- _What is being asked_: All that should be output is the block of lines below from the line with "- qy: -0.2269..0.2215" to the line with "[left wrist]", both included, exactly as written.

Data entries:
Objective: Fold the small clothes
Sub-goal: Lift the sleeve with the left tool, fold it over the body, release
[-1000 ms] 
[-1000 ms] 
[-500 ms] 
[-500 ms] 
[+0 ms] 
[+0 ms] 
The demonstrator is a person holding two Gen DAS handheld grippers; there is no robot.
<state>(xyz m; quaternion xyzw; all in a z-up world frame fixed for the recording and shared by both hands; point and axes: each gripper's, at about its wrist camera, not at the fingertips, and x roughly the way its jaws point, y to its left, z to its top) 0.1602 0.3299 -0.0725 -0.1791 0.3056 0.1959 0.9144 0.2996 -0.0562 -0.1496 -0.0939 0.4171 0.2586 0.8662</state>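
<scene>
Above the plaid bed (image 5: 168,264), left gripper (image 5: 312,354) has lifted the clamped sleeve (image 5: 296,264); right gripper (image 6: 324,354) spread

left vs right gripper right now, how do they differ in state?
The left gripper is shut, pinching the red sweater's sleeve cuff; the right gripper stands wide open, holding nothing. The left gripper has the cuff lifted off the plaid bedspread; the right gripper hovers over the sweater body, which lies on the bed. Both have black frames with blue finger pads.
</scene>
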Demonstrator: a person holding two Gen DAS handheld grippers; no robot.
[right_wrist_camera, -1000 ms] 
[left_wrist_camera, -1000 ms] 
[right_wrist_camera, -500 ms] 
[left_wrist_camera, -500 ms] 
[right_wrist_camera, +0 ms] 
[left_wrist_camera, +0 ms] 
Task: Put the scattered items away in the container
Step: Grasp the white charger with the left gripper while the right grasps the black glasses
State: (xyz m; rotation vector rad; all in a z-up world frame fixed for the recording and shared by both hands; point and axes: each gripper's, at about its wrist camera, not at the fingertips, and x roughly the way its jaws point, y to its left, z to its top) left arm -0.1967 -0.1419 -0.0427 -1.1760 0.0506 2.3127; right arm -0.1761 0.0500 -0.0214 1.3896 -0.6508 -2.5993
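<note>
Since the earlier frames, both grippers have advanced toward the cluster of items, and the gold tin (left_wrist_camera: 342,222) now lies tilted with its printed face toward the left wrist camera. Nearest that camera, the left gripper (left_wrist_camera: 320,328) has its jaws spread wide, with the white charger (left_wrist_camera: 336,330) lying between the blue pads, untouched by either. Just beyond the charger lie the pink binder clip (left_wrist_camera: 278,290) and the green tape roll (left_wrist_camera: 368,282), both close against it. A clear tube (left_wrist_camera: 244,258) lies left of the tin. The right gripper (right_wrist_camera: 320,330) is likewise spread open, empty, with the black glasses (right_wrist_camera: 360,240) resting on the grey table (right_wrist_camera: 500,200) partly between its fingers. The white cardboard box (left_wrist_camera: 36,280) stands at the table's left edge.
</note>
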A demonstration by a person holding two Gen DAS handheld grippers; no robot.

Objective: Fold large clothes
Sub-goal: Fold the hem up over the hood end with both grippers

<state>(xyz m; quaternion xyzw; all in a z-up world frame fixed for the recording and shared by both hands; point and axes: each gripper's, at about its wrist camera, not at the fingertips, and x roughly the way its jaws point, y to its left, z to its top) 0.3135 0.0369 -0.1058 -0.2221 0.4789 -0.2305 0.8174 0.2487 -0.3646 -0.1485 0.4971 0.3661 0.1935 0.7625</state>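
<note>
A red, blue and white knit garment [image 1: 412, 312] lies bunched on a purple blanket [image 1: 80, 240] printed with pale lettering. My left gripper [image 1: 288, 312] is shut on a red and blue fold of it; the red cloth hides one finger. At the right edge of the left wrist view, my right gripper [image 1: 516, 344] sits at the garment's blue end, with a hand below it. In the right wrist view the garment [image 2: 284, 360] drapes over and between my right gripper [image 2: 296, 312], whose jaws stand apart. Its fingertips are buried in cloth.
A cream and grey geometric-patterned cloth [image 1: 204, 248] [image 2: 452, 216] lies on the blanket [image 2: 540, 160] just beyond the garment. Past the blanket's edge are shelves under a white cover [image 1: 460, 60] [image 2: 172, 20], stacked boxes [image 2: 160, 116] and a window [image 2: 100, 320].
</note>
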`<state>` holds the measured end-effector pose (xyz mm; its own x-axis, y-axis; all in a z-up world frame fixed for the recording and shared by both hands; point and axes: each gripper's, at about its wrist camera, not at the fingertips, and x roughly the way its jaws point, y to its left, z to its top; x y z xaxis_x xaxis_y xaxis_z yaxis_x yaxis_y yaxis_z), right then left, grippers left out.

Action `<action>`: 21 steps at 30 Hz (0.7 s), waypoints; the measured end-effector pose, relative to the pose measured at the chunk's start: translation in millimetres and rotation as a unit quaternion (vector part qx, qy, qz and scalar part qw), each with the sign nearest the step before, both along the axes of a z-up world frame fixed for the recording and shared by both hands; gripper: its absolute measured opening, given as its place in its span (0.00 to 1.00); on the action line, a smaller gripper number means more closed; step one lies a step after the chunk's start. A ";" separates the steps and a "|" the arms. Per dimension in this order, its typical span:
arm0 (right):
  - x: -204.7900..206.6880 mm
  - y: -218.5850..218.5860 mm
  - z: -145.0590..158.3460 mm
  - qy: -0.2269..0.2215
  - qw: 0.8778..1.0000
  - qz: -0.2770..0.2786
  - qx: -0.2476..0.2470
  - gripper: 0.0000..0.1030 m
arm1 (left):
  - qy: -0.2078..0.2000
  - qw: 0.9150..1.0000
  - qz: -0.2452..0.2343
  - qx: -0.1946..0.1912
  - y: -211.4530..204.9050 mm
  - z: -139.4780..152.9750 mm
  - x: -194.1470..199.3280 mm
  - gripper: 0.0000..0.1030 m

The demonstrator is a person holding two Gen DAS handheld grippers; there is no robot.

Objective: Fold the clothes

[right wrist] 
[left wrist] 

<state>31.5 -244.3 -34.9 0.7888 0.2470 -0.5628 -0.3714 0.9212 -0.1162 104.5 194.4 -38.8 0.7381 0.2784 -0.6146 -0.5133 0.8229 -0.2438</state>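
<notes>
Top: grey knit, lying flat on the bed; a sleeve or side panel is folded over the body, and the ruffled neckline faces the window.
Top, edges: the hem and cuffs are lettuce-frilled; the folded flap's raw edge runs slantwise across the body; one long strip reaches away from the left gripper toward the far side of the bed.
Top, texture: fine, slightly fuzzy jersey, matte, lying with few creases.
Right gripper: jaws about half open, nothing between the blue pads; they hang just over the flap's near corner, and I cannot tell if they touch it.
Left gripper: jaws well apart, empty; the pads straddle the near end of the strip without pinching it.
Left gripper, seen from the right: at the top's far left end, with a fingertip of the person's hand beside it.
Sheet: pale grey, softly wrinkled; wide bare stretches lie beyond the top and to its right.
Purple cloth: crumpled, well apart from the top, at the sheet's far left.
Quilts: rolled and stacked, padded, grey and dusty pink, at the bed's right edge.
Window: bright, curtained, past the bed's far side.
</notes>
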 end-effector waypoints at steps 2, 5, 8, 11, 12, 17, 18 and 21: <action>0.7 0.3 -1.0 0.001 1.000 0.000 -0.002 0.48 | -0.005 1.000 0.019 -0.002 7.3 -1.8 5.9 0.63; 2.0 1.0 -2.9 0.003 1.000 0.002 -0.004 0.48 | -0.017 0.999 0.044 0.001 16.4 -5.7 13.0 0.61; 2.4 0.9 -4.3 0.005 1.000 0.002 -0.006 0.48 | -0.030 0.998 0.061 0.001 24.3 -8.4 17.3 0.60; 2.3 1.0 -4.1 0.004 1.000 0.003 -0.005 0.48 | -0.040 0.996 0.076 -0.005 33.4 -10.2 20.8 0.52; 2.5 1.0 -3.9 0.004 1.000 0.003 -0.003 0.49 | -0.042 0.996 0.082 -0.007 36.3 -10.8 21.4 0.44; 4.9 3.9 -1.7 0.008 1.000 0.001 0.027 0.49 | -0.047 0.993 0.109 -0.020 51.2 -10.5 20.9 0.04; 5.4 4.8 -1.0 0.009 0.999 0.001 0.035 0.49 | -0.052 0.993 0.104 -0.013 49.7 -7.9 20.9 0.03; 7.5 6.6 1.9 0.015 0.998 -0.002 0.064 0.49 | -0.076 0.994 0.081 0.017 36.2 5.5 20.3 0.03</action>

- _Output of the exercise_:
  - qy: -0.2269..0.2215
  - qw: 0.8778..1.0000
  - qz: -0.2770..0.2786
  - qx: -0.2476..0.2470
  - gripper: 0.0000..0.1030 m
arm1 (left):
  - qy: -0.2078..0.2000
  - qw: 0.9150..1.0000
  - qz: -0.2452..0.2343
  - qx: -0.1946..0.1912
  - y: -211.4530..204.9050 mm
  - z: -139.4780..152.9750 mm
  - x: -194.1470..199.3280 mm
  - gripper: 0.0000..0.1030 m

The demonstrator is a person holding two Gen DAS handheld grippers; there is no robot.

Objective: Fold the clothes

[right wrist] 
[left wrist] 

With this, the answer is complete.